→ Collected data
::::::

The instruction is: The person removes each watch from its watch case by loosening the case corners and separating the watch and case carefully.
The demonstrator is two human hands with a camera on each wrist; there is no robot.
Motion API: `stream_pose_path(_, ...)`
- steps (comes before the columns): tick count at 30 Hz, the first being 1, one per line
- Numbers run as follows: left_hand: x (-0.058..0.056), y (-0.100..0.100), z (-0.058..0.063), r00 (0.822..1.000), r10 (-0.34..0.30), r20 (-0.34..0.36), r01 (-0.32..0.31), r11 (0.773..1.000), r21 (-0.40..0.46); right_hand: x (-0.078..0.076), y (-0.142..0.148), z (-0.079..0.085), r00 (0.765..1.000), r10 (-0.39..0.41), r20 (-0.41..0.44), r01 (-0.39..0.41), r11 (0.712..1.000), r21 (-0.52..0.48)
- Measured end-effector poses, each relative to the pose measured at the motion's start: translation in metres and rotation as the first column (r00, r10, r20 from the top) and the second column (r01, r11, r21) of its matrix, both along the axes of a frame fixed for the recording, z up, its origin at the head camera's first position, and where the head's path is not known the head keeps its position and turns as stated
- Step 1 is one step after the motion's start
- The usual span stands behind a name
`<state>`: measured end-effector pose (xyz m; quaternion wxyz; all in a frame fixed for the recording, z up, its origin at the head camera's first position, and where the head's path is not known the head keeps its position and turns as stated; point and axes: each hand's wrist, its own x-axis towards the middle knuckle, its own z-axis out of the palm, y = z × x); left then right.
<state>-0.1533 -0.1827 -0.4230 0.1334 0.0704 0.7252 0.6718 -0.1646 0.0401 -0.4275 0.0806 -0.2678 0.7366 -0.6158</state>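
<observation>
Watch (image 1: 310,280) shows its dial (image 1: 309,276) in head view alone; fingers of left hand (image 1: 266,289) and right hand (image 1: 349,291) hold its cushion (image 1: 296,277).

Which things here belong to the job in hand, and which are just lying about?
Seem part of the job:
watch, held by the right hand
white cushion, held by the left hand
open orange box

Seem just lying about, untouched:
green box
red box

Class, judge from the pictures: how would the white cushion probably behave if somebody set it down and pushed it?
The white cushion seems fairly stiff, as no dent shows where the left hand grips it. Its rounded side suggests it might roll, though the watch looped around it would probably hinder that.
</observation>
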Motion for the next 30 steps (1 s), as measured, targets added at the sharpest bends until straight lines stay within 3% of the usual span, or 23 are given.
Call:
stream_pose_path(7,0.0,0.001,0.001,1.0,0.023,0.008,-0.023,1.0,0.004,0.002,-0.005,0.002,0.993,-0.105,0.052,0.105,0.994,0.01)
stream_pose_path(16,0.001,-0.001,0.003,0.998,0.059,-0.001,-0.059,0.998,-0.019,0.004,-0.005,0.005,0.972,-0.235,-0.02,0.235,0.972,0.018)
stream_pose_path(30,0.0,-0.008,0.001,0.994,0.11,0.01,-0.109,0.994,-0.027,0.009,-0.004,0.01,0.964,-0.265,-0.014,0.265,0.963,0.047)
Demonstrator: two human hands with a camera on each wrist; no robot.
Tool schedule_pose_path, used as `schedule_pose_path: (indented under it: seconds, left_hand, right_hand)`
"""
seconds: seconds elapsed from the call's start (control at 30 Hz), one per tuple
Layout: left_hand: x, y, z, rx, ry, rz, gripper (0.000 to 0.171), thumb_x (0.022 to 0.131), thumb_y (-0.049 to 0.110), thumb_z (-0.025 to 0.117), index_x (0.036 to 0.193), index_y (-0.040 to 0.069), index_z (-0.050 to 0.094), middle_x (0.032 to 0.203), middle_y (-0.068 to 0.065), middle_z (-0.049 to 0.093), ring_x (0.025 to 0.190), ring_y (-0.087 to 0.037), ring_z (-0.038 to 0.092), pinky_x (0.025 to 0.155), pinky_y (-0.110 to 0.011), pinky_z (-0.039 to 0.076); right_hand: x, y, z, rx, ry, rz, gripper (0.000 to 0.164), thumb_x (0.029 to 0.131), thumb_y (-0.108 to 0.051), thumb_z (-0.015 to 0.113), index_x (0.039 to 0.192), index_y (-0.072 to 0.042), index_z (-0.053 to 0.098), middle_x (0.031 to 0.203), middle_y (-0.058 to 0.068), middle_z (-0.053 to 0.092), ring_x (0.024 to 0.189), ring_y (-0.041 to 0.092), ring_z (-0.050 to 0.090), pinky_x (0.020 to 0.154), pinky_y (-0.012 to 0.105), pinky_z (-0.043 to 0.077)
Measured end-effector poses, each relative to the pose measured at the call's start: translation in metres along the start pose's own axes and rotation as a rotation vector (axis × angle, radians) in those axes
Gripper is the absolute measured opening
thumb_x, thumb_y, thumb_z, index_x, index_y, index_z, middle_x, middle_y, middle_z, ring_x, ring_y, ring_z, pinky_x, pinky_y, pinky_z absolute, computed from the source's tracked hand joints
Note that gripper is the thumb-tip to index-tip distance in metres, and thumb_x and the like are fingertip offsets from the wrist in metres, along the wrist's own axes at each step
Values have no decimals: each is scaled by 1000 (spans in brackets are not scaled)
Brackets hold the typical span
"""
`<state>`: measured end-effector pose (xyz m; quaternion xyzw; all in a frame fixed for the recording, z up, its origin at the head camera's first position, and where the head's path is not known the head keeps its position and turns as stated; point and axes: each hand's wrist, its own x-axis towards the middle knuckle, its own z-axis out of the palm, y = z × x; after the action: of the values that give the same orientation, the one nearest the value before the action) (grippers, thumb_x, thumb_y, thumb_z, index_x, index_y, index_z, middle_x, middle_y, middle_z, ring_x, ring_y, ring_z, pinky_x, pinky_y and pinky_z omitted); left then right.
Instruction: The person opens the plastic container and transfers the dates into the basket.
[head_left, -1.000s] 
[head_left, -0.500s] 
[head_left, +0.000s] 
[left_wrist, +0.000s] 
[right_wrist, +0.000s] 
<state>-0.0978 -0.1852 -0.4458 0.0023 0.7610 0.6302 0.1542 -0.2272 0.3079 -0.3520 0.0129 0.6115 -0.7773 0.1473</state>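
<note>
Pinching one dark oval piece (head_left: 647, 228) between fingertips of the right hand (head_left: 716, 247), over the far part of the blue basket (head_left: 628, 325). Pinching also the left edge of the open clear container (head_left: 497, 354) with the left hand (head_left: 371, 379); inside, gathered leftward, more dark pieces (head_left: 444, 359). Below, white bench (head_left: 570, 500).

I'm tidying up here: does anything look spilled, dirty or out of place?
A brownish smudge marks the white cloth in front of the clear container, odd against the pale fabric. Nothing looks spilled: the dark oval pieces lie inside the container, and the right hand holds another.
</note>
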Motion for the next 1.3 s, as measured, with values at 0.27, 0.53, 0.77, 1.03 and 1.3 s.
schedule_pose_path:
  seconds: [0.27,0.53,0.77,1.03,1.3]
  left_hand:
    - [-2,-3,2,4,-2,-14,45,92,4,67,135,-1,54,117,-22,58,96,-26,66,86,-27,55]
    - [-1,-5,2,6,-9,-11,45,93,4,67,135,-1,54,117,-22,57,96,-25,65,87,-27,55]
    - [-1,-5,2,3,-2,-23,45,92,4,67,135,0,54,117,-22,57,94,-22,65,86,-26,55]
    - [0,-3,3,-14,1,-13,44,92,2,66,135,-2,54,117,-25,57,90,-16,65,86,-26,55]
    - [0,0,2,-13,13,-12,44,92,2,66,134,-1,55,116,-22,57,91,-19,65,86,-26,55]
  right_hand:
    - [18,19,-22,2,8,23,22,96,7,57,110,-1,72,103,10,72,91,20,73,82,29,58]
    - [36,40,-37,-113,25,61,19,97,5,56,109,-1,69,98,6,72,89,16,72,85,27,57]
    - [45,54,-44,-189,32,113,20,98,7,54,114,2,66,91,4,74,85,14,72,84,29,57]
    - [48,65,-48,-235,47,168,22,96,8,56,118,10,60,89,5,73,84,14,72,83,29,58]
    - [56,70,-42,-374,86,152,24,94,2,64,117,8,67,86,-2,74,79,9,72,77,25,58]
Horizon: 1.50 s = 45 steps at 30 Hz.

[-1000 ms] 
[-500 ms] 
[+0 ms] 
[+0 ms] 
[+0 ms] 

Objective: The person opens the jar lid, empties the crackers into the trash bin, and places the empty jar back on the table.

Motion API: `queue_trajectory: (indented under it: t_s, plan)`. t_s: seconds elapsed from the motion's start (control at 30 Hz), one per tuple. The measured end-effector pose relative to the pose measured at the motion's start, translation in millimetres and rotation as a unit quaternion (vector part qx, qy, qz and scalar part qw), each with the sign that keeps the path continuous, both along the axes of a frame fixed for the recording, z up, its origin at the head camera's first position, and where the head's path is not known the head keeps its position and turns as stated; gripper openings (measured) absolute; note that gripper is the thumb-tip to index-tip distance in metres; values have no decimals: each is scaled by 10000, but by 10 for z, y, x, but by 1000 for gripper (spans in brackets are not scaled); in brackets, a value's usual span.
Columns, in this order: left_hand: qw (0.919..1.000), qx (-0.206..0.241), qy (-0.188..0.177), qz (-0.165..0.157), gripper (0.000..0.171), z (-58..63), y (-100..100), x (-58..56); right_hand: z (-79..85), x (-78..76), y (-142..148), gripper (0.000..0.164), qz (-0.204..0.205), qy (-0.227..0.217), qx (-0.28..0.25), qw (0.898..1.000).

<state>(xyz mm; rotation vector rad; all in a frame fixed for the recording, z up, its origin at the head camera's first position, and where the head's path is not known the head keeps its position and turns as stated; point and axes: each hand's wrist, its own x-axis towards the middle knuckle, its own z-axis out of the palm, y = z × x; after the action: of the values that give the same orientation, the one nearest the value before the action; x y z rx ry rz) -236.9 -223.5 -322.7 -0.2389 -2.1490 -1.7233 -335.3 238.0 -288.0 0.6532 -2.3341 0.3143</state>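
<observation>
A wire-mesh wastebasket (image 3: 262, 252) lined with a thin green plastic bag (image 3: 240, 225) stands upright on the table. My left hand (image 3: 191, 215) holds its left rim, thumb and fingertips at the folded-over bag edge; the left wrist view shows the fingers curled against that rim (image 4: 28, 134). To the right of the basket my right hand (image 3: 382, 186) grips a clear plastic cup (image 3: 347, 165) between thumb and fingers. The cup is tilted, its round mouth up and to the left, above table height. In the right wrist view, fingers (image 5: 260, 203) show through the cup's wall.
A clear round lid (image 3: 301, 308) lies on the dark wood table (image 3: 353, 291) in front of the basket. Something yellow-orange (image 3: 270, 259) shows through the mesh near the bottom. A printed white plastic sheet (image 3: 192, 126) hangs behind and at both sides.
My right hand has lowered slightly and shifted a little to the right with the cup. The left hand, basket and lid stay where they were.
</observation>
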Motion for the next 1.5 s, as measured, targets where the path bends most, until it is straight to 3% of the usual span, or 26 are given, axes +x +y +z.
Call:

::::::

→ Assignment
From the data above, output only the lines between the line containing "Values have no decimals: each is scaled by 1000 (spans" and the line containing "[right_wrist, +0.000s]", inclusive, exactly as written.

→ Reply
Values have no decimals: each is scaled by 1000 (spans in brackets are not scaled)
Brackets hold the typical span
"""
`<state>`: measured end-effector pose (xyz m; quaternion xyzw; all in a frame fixed for the recording, z up, its origin at the head camera's first position, and where the head's path is not known the head keeps its position and turns as stated; point and axes: each hand's wrist, its own x-axis towards the middle knuckle, its own z-axis out of the palm, y = z × x; after the action: of the values that give the same orientation, the one nearest the value before the action) (grippers, thumb_x, thumb_y, thumb_z, index_x, index_y, index_z, middle_x, middle_y, middle_z, ring_x, ring_y, ring_z, pinky_x, pinky_y and pinky_z omitted); left then right.
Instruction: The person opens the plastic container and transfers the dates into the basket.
[head_left, -1.000s] 
[head_left, -0.500s] 
[head_left, +0.000s] 
[left_wrist, +0.000s] 
[right_wrist, +0.000s] 

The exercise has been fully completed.